WHAT TO DO | All of the data must be retyped exactly, with nothing left out.
-=-=-=-=-
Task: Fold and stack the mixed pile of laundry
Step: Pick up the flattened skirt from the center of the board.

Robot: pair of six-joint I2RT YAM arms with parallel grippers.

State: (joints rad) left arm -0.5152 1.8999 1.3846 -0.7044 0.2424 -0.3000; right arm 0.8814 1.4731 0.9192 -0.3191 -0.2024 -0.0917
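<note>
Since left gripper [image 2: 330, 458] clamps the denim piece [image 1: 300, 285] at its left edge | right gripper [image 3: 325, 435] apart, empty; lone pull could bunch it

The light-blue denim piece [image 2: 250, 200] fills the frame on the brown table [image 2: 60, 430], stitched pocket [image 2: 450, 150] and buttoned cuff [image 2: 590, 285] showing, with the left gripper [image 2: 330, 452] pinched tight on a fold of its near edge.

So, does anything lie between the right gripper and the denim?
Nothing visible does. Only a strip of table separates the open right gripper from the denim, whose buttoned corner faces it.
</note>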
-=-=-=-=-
WRITTEN REPLY |
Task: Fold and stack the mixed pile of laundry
Step: Pick up the flattened skirt from the center of the board.

Robot: pair of six-joint I2RT YAM arms with parallel grippers.

State: (joints rad) left arm -0.5152 1.8999 1.3846 -0.7044 0.2424 -0.3000; right arm 0.8814 1.4731 0.9192 -0.3191 -0.2024 -0.0917
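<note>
Since left gripper [image 2: 330, 458] clamps the denim piece [image 1: 300, 285] at its left edge | right gripper [image 3: 325, 435] apart, empty; lone pull could bunch it

The light-blue denim piece [image 2: 250, 200] fills the frame on the brown table [image 2: 60, 430], stitched pocket [image 2: 450, 150] and buttoned cuff [image 2: 590, 285] showing, with the left gripper [image 2: 330, 452] pinched tight on a fold of its near edge.

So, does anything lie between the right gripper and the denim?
Nothing visible does. Only a strip of table separates the open right gripper from the denim, whose buttoned corner faces it.
</note>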

Nothing remains open in this exercise.